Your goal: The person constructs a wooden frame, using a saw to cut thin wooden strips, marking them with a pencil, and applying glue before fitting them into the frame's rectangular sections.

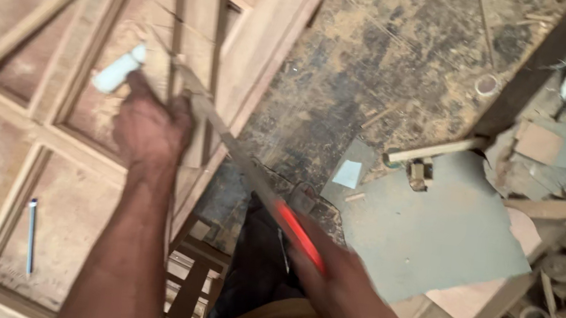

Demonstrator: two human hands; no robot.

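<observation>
My left hand [148, 127] presses down on thin wooden strips [179, 25] lying on a panelled wooden door frame [33, 133], and a white cylinder-shaped object [117, 71] sticks out from its grip. My right hand [347, 285], blurred by motion, is shut on the red handle [299, 236] of a handsaw. The saw's blade [228, 146] runs up and left to the strips beside my left hand.
A blue pencil [30, 234] lies on a lower door panel. Right of the door is a sawdust-covered floor with a grey board [436, 231], a small wooden stick [438, 149], a tape roll [488, 84] and a heap of offcuts [565, 210]. A wooden stool frame [189, 286] stands below.
</observation>
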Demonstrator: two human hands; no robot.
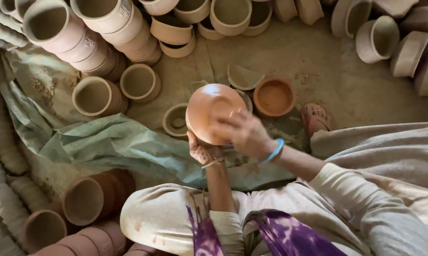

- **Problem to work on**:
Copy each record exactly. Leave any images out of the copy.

- **Worked solution**:
Your goal: The person constructs a wooden frame, using a saw to cut thin wooden strips, marking them with a pencil, and applying glue before fitting them into the frame's rectangular sections.


Demonstrator: two human hands; no robot.

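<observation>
My left hand [148, 127] presses down on thin wooden strips [179, 25] lying on a panelled wooden door frame [33, 133], and a white cylinder-shaped object [117, 71] sticks out from its grip. My right hand [347, 285], blurred by motion, is shut on the red handle [299, 236] of a handsaw. The saw's blade [228, 146] runs up and left to the strips beside my left hand.
A blue pencil [30, 234] lies on a lower door panel. Right of the door is a sawdust-covered floor with a grey board [436, 231], a small wooden stick [438, 149], a tape roll [488, 84] and a heap of offcuts [565, 210]. A wooden stool frame [189, 286] stands below.
</observation>
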Demonstrator: two human hands; no robot.

That is the entire output.